= Alema Leota =

American politician (1928–2008)

Alema Leota (March 10, 1928 – May 11, 2008) was an alleged Hawaiian organized crime boss of Samoan descent during the 1960s and 1970s who led an unsuccessful nonpartisan campaign for the Governor of Hawaii during the 1978 election. He was defeated by former Governor George Ariyoshi during the general election.

== Biography ==
Leota was born and raised in Lāʻie, Hawaii on the island of Oahu to Samoan immigrant parents, Aivao and Matala Leota. His parents were among the first Samoan immigrants to settle in Hawaii in 1919 after their conversion to the Church of Jesus Christ of Latter-day Saints. He attended Kahuku High School, but ultimately graduated from 'Iolani School.

Leota was drafted into the United States military during the final draft conducted after the end of World War II. He served for three years in the 82nd Airborne Division, based in Fort Bragg, North Carolina, and completed over 40 parachute missions.

He first made headlines in Hawaii in 1952 when Leota and his brother, Reid Leota, were arrested in Honolulu on charges of murdering a man at a pool hall on Smith Street. Leota was later convicted on a lesser charge of assault while his brother was convicted of murder.

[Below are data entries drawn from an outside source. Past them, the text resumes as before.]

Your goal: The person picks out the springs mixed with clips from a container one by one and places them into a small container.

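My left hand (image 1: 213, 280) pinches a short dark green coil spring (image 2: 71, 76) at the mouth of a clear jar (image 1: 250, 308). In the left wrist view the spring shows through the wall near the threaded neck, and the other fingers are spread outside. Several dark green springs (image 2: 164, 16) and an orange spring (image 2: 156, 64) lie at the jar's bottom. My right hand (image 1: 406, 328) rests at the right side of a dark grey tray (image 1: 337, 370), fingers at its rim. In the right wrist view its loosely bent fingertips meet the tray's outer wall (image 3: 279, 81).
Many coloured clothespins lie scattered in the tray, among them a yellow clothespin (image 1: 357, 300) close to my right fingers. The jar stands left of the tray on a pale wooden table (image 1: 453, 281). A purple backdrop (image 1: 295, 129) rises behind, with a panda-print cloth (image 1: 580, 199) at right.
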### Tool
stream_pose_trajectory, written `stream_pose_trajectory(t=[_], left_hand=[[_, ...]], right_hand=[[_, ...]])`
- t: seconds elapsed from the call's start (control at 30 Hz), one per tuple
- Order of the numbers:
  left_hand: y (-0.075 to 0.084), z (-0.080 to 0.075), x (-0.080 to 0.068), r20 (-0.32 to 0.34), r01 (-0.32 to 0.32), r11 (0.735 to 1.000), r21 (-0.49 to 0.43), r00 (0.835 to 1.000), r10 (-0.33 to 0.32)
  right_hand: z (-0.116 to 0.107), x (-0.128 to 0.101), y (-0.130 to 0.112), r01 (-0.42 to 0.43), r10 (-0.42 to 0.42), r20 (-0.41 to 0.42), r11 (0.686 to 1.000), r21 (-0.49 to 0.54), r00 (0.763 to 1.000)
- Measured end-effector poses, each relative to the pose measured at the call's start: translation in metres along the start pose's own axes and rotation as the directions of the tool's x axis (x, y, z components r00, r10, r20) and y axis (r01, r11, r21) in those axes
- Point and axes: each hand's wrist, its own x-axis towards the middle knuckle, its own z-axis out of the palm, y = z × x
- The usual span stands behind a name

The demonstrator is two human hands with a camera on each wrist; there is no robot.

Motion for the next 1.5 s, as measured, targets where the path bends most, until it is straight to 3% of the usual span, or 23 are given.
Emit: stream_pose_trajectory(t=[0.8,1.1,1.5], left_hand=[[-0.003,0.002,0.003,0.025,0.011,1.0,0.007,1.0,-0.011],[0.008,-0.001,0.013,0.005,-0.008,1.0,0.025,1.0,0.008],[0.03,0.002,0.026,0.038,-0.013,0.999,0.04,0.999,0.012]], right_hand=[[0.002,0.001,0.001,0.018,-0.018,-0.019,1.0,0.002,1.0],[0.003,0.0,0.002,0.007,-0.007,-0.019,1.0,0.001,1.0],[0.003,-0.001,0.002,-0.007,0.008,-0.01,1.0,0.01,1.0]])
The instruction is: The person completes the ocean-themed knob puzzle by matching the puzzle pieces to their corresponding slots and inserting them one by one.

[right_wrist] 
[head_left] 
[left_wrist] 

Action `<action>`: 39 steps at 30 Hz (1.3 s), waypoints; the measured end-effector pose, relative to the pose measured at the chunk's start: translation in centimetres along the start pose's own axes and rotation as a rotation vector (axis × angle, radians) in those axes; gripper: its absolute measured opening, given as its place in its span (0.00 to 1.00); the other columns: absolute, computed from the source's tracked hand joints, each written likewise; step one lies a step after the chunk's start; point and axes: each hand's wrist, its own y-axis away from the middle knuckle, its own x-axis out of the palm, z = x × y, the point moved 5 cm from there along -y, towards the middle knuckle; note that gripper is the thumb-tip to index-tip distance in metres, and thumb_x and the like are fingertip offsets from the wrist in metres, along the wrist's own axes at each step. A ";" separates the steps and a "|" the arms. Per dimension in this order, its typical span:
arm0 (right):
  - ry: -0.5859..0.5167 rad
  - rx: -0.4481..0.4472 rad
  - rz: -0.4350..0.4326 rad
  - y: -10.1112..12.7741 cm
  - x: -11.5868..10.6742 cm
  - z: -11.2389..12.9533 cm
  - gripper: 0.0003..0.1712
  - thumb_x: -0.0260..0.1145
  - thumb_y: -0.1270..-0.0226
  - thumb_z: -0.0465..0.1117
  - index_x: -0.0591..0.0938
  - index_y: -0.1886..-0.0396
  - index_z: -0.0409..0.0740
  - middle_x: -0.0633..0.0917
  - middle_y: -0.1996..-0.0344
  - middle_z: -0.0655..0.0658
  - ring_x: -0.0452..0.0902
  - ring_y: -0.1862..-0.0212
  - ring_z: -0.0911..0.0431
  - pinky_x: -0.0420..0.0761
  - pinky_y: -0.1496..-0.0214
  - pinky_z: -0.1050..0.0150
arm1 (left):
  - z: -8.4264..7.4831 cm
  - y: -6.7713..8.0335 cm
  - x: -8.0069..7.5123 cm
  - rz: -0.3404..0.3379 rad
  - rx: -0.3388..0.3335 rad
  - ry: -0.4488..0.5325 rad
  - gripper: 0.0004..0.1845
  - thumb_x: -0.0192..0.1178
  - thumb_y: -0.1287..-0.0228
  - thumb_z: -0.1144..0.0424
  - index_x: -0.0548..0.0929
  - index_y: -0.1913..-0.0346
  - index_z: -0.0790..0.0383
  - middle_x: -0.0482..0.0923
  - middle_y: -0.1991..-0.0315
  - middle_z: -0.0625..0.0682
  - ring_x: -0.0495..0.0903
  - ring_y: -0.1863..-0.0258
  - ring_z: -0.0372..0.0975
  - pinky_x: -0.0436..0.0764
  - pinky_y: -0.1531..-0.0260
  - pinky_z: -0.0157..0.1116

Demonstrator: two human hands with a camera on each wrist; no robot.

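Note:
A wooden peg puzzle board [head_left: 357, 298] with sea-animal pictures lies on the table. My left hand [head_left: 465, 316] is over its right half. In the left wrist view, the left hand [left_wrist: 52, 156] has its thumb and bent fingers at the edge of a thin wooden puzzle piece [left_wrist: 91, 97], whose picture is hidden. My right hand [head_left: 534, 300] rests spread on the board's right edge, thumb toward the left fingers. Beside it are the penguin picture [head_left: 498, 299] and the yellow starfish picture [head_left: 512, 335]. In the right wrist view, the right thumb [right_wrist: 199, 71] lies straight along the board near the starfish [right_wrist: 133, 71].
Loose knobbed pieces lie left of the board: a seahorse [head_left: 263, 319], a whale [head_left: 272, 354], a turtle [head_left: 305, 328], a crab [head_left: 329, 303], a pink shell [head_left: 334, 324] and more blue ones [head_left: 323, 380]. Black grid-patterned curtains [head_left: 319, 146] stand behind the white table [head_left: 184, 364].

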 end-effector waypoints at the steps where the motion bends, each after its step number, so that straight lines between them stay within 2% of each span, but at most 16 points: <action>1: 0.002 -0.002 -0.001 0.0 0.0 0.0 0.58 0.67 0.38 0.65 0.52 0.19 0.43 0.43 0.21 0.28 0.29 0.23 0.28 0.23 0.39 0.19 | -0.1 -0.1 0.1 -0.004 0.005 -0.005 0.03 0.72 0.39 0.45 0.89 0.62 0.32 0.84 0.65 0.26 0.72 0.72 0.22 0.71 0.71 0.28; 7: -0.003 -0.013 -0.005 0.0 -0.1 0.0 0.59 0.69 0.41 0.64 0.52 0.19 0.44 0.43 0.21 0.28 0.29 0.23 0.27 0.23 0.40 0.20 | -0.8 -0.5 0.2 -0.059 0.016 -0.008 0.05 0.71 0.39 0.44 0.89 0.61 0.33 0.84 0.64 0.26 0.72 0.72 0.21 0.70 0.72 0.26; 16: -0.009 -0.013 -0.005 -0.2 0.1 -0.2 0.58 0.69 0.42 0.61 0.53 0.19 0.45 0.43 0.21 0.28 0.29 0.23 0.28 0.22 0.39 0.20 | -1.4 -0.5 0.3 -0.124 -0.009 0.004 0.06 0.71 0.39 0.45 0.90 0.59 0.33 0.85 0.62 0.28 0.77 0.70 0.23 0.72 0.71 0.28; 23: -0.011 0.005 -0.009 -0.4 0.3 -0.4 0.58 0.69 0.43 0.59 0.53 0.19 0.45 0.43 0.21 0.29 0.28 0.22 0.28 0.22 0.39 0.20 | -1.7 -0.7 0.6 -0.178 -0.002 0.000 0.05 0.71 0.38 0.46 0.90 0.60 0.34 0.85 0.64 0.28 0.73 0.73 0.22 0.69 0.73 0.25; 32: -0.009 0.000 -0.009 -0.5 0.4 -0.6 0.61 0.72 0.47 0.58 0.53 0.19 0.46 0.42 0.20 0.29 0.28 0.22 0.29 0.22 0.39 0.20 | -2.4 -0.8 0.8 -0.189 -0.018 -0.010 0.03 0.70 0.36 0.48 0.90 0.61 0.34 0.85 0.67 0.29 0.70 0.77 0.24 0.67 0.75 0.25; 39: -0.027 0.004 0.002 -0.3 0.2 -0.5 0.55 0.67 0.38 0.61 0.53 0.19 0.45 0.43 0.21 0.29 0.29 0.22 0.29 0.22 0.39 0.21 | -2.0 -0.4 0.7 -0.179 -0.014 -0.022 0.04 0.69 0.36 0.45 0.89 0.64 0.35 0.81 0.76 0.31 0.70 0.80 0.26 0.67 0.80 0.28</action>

Leota was repeatedly fingered by both federal and state authorities of allegedly being head of Hawaii's organized crime during the late 1960s and early 1970s. Often called The Boss, he was rumored to have been one of the most feared yet respected men of his time.

=== 1978 campaign for Governor of Hawaii ===

Alema Leota mounted an unsuccessful campaign as a nonpartisan candidate for Governor of Hawaii in 1978. He received only 277 votes during the statewide primary election, but this was enough to put his name onto the gubernatorial general election ballots. He campaigned on a platform of change in state government. However, Leota was still badly defeated by incumbent Governor George Ariyoshi during the 1978 general election. It was widely speculated that his rumored criminal involvement may have lost him the election.

Leota denied all charges that he was tied to organized crime during his campaign. He said that organized crime could not exist without the cooperation of the government and called charges that he was involved in the Hawaiian underworld, "a crock."

Even after losing the election, Leota held a feared but respected persona in the public eye.

== Later years ==
Alema Leota last made the news in 2004 when he helped bring together a reunion of the Leota family. He was the last surviving child of his parents, Aivao and Matala Leota, and was therefore known as the family patriarch of the Leota clan. Approximately 700 members of the Leota family, from as far away as New Zealand and the United Kingdom, attended the reunion.

During his last visit to Laie, Hawaii Family Genealogy took most of Alema Leota's time, to which he was a voracious researcher. His older sister Anna Fenene was one of the most active LDS families in Laie. Her Husband Tom was a LDS Bishop. Alema Leota was frail and soft-spoken in his later years and was loved by his family.

Alema Leota died at the age of 80 in Everett, Washington, on May 11, 2008. He died of complications of injuries sustained in a car accident which took place on December 25, 2007. He was survived by his companion, Ann Lyons; his son, Frank Minami; one granddaughter, Desiree Lynn; two great-granddaughters, Savannah-Kiana Marie and Jaylynn Leilani; and a great many loving nieces and nephews.